**What to work on**
Your task is to give the number of lines below that contain "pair". Give no other text.

**Stored items**
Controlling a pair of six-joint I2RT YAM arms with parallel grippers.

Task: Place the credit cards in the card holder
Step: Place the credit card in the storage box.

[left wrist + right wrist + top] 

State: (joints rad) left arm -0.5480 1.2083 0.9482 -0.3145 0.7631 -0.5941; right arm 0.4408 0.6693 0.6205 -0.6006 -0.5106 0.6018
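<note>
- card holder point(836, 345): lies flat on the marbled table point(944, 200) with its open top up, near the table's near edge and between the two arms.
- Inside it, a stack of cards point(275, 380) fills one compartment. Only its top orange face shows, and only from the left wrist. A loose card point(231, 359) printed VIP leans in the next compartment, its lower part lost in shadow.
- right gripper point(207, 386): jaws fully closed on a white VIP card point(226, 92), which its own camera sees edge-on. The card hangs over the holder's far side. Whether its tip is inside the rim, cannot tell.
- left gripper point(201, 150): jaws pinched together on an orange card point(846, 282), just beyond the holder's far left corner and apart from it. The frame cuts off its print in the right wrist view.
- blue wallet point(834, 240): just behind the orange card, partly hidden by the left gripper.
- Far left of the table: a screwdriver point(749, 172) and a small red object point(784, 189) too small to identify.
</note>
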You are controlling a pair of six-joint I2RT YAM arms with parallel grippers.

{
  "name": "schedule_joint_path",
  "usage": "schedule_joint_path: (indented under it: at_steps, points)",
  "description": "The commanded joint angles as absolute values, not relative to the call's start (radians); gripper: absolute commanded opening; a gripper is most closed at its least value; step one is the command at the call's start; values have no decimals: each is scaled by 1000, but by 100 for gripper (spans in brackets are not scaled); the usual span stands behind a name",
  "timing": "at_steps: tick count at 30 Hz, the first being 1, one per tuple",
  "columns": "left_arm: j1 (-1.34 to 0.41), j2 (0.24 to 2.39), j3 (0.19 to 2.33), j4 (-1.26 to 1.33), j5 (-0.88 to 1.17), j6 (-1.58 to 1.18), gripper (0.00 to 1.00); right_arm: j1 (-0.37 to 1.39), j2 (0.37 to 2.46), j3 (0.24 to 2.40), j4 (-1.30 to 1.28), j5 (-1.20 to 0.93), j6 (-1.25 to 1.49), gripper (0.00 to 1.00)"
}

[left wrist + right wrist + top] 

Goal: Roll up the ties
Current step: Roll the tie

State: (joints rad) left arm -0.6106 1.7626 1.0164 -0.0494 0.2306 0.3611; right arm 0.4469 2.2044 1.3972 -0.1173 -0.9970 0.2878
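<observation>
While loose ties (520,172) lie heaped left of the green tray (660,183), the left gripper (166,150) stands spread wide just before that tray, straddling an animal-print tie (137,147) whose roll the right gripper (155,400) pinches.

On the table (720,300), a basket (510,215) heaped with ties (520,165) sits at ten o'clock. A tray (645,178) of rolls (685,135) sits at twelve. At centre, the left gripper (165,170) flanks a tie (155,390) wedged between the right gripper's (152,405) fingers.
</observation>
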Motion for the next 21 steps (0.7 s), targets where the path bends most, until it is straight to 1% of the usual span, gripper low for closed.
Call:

**Your response**
2